HDLCoRe: A Training-Free Framework for Mitigating Hallucinations in LLM-Generated HDL

TL;DR

HDLCoRe tackles HDL code generation hallucinations in LLMs by offering a training-free framework that blends HDL-aware Chain-of-Thought prompting with self-verification and a two-stage heterogeneous RAG system. It classifies HDL tasks by type and complexity, augments prompts with domain knowledge, generates and self-validates testbenches, and retrieves relevant HDL exemplars from a curated open-source database to guide generation. On RTLLM 2.0, HDLCoRe yields notable improvements in functional correctness, with particularly large gains for smaller models, and shows robustness across model scales and HDL task categories. This approach provides a practical, data-efficient path to higher-quality HDL generation without fine-tuning or external tooling, potentially accelerating hardware design workflows and enabling broader accessibility of HDL code generation.

Abstract

Recent advances in large language models (LLMs) have demonstrated remarkable capabilities in code generation tasks. However, when applied to hardware description languages (HDL), these models exhibit significant limitations due to data scarcity, resulting in hallucinations and incorrect code generation. To address these challenges, we propose HDLCoRe, a training-free framework that enhances LLMs' HDL generation capabilities through prompt engineering techniques and retrieval-augmented generation (RAG). Our approach consists of two main components: (1) an HDL-aware Chain-of-Thought (CoT) prompting technique with self-verification that classifies tasks by complexity and type, incorporates domain-specific knowledge, and guides LLMs through step-by-step self-simulation for error correction; and (2) a two-stage heterogeneous RAG system that addresses formatting inconsistencies through key component extraction and efficiently retrieves relevant HDL examples through sequential filtering and re-ranking. HDLCoRe eliminates the need for model fine-tuning while substantially improving LLMs' HDL generation capabilities. Experimental results demonstrate that our framework achieves superior performance on the RTLLM2.0 benchmark, significantly reducing hallucinations and improving both syntactic and functional correctness.

Paper Structure

This paper contains 20 sections, 4 figures, 4 tables.

Figures (4)

  • Figure 1: Overview of HDLCoRe framework. (a) HDL-aware CoT with Self-verification Module. We first process the design description through task-specific prompts (SC-HDL, CC-HDL, SS-HDL, CS-HDL) to generate initial HDL code.
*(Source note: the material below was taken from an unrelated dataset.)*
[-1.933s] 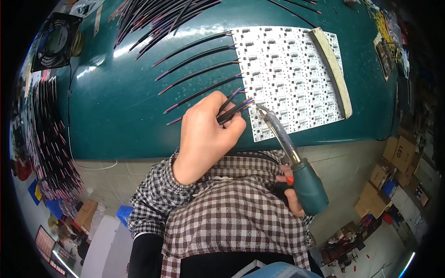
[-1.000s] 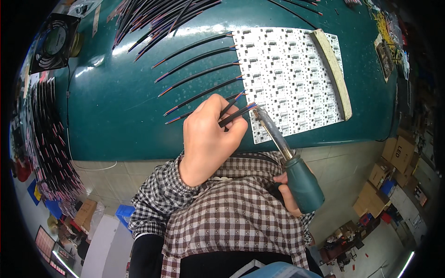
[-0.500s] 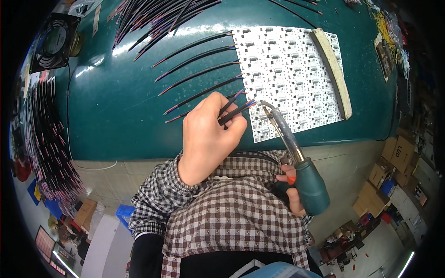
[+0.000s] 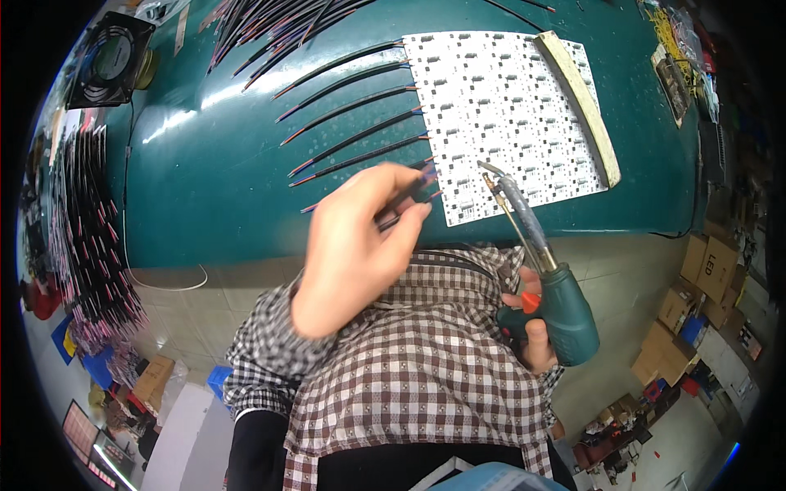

The framework then prompts for testbench creation followed by step-by-step self-simulation to identify errors and optimize the code. (b) Efficient Heterogeneous RAG System. We extract multiple key components (High Level, Low Level, Module Header) from both the task description and heterogeneous database, compute similarity scores ($S_{HL}$, $S_{LL}$, $S_{MH}$), and perform two-stage retrieval that first conducts broad filtering to select top-k samples from each category, then performs refined re-ranking to identify the most relevant HDL examples for the target task.
  • Figure 2: Self-verification mechanism. The LLM generates initial HDL code and testbench, performs step-by-step self-simulation, summarizes the results, and refines the code based on identified issues.
  • Figure 3: Ablation Study of techniques adopted in our framework. Pass@1 performance of functional correctness is reported on RTLLM2.0 dataset.
  • Figure 4: CoT Classification mechanism. We develop scripts that automatically classify the logical category of each problem description. Meanwhile, the LLM autonomously evaluates the complexity of each problem based on its internal knowledge.